Exercise:
A verbatim repeat of the lines below is required, with the pictures removed.
*** Block opens ***
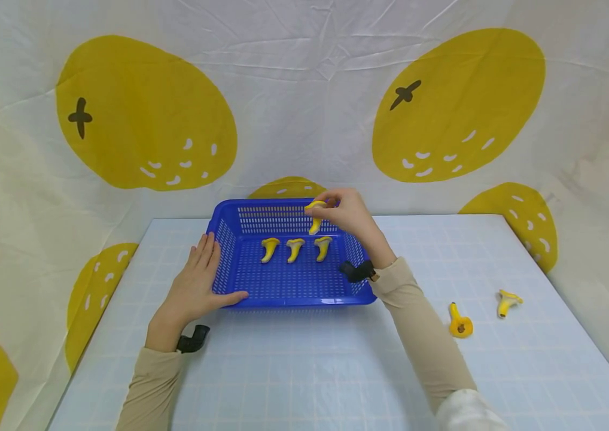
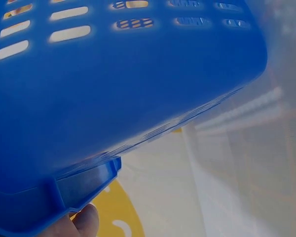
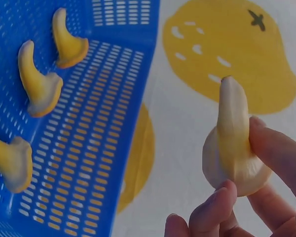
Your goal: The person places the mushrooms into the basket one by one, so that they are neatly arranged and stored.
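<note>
A blue perforated plastic basket (image 1: 294,302) holds a row of three yellow chanterelle mushrooms, with the middle mushroom (image 1: 295,249) between the others. My right hand (image 1: 349,212) pinches another chanterelle mushroom (image 3: 232,143) between thumb and fingers, over the basket's back right part in the head view. Its pale stem points up in the right wrist view. My left hand (image 1: 197,284) lies along the basket's left side, fingers straight at the rim and thumb stretched over the front left corner. In the left wrist view, the basket's wall (image 2: 113,94) hides most of that hand.
On the table to the right of the basket lie two more chanterelles, a deeper yellow mushroom (image 1: 460,322) and a paler mushroom (image 1: 508,303). A pale checked cloth (image 1: 304,371) covers the table. Behind it hangs a white curtain (image 1: 304,120) printed with big yellow fruit.
</note>
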`<state>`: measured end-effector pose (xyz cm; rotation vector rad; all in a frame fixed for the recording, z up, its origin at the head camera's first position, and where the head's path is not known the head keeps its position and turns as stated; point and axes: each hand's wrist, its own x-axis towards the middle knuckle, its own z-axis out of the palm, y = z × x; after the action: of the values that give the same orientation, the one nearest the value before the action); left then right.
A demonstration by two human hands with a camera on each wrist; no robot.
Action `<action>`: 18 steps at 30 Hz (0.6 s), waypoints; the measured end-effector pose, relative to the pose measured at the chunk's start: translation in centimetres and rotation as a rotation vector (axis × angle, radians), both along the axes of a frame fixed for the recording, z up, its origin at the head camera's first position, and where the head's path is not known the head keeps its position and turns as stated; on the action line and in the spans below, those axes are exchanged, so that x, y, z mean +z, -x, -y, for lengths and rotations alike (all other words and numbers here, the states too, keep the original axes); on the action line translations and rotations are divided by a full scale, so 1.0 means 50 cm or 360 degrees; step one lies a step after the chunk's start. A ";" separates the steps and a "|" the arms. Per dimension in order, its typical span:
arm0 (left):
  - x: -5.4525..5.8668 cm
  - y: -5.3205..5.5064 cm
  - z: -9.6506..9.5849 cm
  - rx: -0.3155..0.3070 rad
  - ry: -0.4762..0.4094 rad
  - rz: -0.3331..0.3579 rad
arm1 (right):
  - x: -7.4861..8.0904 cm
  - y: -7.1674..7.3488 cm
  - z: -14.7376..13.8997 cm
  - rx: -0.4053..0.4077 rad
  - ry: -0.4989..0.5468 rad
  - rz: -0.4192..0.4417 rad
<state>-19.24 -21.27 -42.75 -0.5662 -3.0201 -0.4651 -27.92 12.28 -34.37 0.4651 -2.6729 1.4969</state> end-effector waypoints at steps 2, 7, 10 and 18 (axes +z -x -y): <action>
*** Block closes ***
Exercise output:
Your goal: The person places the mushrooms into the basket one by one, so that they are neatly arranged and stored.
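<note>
A blue perforated plastic basket (image 1: 294,302) holds a row of three yellow chanterelle mushrooms, with the middle mushroom (image 1: 295,249) between the others. My right hand (image 1: 349,212) pinches another chanterelle mushroom (image 3: 232,143) between thumb and fingers, over the basket's back right part in the head view. Its pale stem points up in the right wrist view. My left hand (image 1: 197,284) lies along the basket's left side, fingers straight at the rim and thumb stretched over the front left corner. In the left wrist view, the basket's wall (image 2: 113,94) hides most of that hand.
On the table to the right of the basket lie two more chanterelles, a deeper yellow mushroom (image 1: 460,322) and a paler mushroom (image 1: 508,303). A pale checked cloth (image 1: 304,371) covers the table. Behind it hangs a white curtain (image 1: 304,120) printed with big yellow fruit.
</note>
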`<state>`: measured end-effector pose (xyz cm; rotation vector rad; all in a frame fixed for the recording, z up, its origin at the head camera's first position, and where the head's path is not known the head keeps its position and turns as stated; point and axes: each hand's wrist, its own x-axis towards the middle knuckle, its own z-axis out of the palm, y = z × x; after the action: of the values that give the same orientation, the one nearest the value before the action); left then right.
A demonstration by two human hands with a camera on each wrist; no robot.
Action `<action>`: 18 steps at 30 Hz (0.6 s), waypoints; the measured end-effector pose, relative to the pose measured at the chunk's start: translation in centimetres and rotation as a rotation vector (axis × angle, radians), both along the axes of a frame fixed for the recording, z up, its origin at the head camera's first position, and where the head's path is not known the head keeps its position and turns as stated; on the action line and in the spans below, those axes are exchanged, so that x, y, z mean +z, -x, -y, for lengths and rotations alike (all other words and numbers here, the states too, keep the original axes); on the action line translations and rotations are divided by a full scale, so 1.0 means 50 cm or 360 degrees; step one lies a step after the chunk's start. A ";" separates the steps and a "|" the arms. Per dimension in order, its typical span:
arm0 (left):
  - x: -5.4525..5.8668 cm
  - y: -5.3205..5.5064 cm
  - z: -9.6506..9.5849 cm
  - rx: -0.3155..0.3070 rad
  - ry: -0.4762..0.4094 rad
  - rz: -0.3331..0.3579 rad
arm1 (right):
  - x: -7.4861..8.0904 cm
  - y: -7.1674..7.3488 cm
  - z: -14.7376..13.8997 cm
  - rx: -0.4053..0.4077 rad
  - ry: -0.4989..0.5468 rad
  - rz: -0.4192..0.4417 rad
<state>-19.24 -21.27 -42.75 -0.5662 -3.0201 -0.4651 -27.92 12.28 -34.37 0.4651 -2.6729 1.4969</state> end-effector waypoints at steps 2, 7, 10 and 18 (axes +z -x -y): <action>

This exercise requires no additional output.